We have a war going on globally and its flying right under the radar. Oil and the drop in price have created a massive amount of turbulence. The players are many and the alliances are blurred to say the least. While at war in some cases in the traditional manner, many of these countries are on the same side in the Oil War. While there are many more players, these are the headliners of the World at War for Oil. Let’s look at the players and the effects they will see.
United States and Canada – Low prices are great for the consumer, right? Well remember when your mom would say it’s all fun and games until someone gets hurt. That is where we are today as the low prices are going to eventually affect millions of people around the world, specifically in the U.S. and Canada as already seen. The shale boom has been a great story and created thousands of jobs and helped put the U.S. in a role as leader in the Oil world. Unfortunately, it is coming to an end. Companies, not just oil producers, are laying off thousands. Oil services companies and even the stores and leisure companies that fulfill the needs of the people who work in the oil industry are feeling the pinch. We are coming into a major shift and could see our economy take a huge hit as we begin to see the pink slips handed out. So while the cost at the pump is low, people might not be able to afford cheap gas if they don’t have a job. . The U.S. is seeing ancillary benefits from this, however, on a purely political landscape. Our enemies, if you will, such as Russia are hurting. Low oil coupled with sanctions has decimated the Ruble and the Russian Central bank and Putin are scrambling to get ahead of this. Iran is continuing to get squeezed with heavy sanctions and will need to become a more willing participant in the nuke talks. Venezuela who needs oil much higher and also needs the U.S. to refine their product is also seeing hard times. So, from a political landscape the price of oil is a benefit to the U.S. Low oil prices will eventually hurt the consumer.
Russia – While being decimated by this and with a breakeven of over $100 a barrel they are far from a solution as the Ruble has crumbled and there is little doubt the U.S. is not feeling bad watching Putin squirm. Putin has a very tough uphill battle as not only is oil an issue, but the sanctions also continue to hurt the Russian people. We will see a more aggressive Russia no different than corning a Bear. Ever heard the saying “don’t poke the bear?” Well, we are poking pretty hard.
Iran – A big win for the U.S. as low oil prices coupled with heavy sanctions are crippling Iran. While we are trying to negotiate a nuke deal and sanctions are taking a toll, the price of oil is squeezing Iran even more. They recently came out and stated they could withstand oil prices as low as $25. Now that is laughable at best and they actually need over $130 a barrel. The Saudis are also loving this, as they are bitter enemies and there is little doubt that gamesmanship is being played on the side of the Saudi’s as well.

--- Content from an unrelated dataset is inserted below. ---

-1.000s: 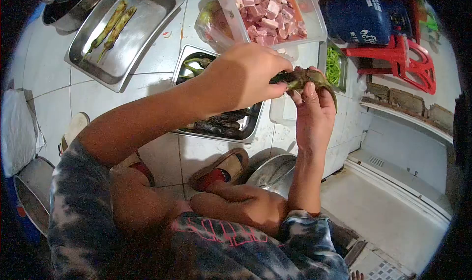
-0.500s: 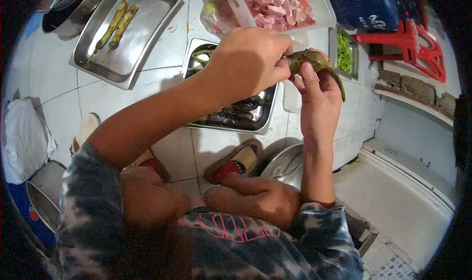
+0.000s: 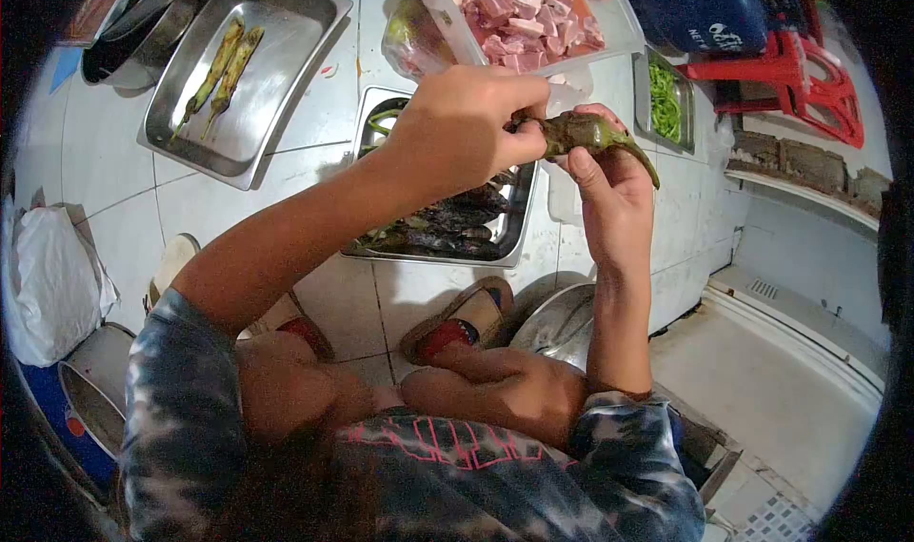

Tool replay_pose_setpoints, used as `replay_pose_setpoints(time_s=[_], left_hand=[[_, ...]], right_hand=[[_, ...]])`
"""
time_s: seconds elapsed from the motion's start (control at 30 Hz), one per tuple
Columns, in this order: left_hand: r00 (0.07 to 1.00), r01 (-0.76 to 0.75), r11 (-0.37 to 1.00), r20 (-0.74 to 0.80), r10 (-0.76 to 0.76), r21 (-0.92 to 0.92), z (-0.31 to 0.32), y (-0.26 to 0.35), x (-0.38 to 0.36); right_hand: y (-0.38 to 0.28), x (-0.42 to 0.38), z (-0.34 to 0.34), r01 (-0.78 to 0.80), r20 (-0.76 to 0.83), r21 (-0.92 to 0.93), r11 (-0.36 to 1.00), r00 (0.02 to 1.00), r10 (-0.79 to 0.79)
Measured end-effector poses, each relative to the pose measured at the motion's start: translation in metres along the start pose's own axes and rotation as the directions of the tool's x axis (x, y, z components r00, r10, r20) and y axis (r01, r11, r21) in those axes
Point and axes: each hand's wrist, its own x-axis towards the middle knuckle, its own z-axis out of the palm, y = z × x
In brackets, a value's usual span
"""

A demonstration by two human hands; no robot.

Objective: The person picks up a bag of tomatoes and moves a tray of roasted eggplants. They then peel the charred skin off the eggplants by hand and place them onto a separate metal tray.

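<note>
A charred eggplant (image 3: 581, 131) with a green stem is held up between my two hands, above a metal tray. My right hand (image 3: 614, 188) wraps round its stem end, thumb on the near side. At the darker, opposite end, my left hand (image 3: 466, 114) pinches with thumb and forefinger; whether it grips flesh or just skin is hard to see. Below lie several blackened eggplants (image 3: 447, 230) in the metal tray (image 3: 522, 226), partly hidden by my left forearm. Two peeled eggplants (image 3: 228, 71) rest in another metal tray (image 3: 276, 61) on the left.
A clear plastic container (image 3: 624, 42) of cubed meat (image 3: 524, 14) stands beyond my hands, beside a plastic bag (image 3: 411, 38). Farther right are a small tray of chopped greens (image 3: 664, 99) and a red plastic stool (image 3: 800, 85). A metal lid or bowl (image 3: 557, 328) lies near my foot.
The eggplant and both hands have shifted slightly left and down, and the eggplant's green stem now shows more fully. My grips look much the same. The view has moved a little.
</note>
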Motion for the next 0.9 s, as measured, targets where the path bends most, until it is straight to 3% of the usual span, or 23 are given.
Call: replay_pose_setpoints(time_s=[0.13, 0.23, 0.43, 0.53, 0.63, 0.73, 0.9], left_hand=[[0.993, 0.105, 0.988, 0.062, -0.099, -0.109, -0.001, -0.001, 0.002], [0.959, 0.282, 0.917, 0.115, -0.26, -0.28, 0.004, -0.008, 0.002], [0.933, 0.356, 0.821, 0.118, -0.34, -0.446, 0.009, -0.032, 0.0], [0.902, 0.421, 0.748, 0.146, -0.407, -0.513, 0.015, -0.047, -0.005], [0.831, 0.543, 0.708, 0.169, -0.529, -0.453, 0.018, -0.057, -0.011], [0.845, 0.534, 0.805, 0.19, -0.5, -0.259, 0.018, -0.066, -0.018], [0.838, 0.534, 0.843, 0.169, -0.519, -0.06, 0.024, -0.088, -0.036]], right_hand=[[-0.002, 0.002, -0.005, 0.004, 0.045, -0.018, 1.0, 0.999, -0.003], [-0.001, 0.002, -0.011, 0.02, 0.072, -0.044, 0.999, 0.997, -0.017], [0.0, 0.003, -0.013, 0.073, 0.073, 0.254, 0.964, 0.993, -0.095], [-0.003, 0.002, -0.017, 0.093, 0.003, 0.29, 0.953, 0.995, -0.098], [-0.004, 0.001, -0.025, 0.113, -0.015, 0.363, 0.925, 0.993, -0.115], [-0.008, -0.001, -0.029, 0.122, -0.068, 0.41, 0.904, 0.992, -0.103], [-0.017, -0.005, -0.031, 0.204, -0.193, 0.423, 0.883, 0.972, -0.133]])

Saudi Arabia – Low oil prices are helping the Saudis accomplish a number of items. By continuing to stand firm with not cutting production, they are bleeding the Iranians who they dislike, they are also bleeding the Shale producers in the U.S. and Canada. Their posturing is simply that and most do not believe they will hold firm and clearly blink first.
Iraq – The biggest issue is the new war with ISIS and the ability to pay for this while continuing to rebuild their country. With oil so low the Iraqi’s will continue to bleed and plead for the Saudis to cut production.
Kurds – While not a country per say they are an autonomous region and have a lot to gain and lose based on the price of oil as it is their only real income. This is hurting them and making it more difficult to fund the defense against ISIS as well.
Venezuela – Another win for the U.S. With inflation at record highs, the need for oil to be over $150 a barrel this is a country that is on the brink of destruction. The U.S. hopes in secret for this to unravel and force the people to rise up.
OPEC states that non-OPEC countries need to cut production to stabilize prices. Non-OPEC countries wonder why that would be the case. I myself wonder why would we do that. OPEC is mystifying to begin with and the fact we have let a monopoly take control of what today is our most valuable resource is unimaginable so I say pump baby and don’t stop until they drop. So we are in for a long drawn-out battle as Saudi Arabia has stood firm and has decided not to cut production.
The Saudis have irritated countries in and out of OPEC seeing this as posturing against the U.S. Shale producers while hurting their own OPEC countries. Here are the ramifications for this. First they are playing a very dangerous game of who will blink first. The Saudis are clearly trying to hold prices low and begin to squeeze the U.S. shale producers. In addition, they are putting pressure on the Iranians at the same time.
As a matter of fact, taking a look at a recent CIT report and Reuters charts, each show that not one country can afford oil to be below $54 a barrel with Kuwait at the lowest break even point. So, what do the Saudis think they are accomplishing?
In the end, the U.S. will stand tall, become oil independent, and not look back. The reality is we need to have prices stabilize around $60/$70 so we can continue to pump oil while achieving renewable energy sources at the same time.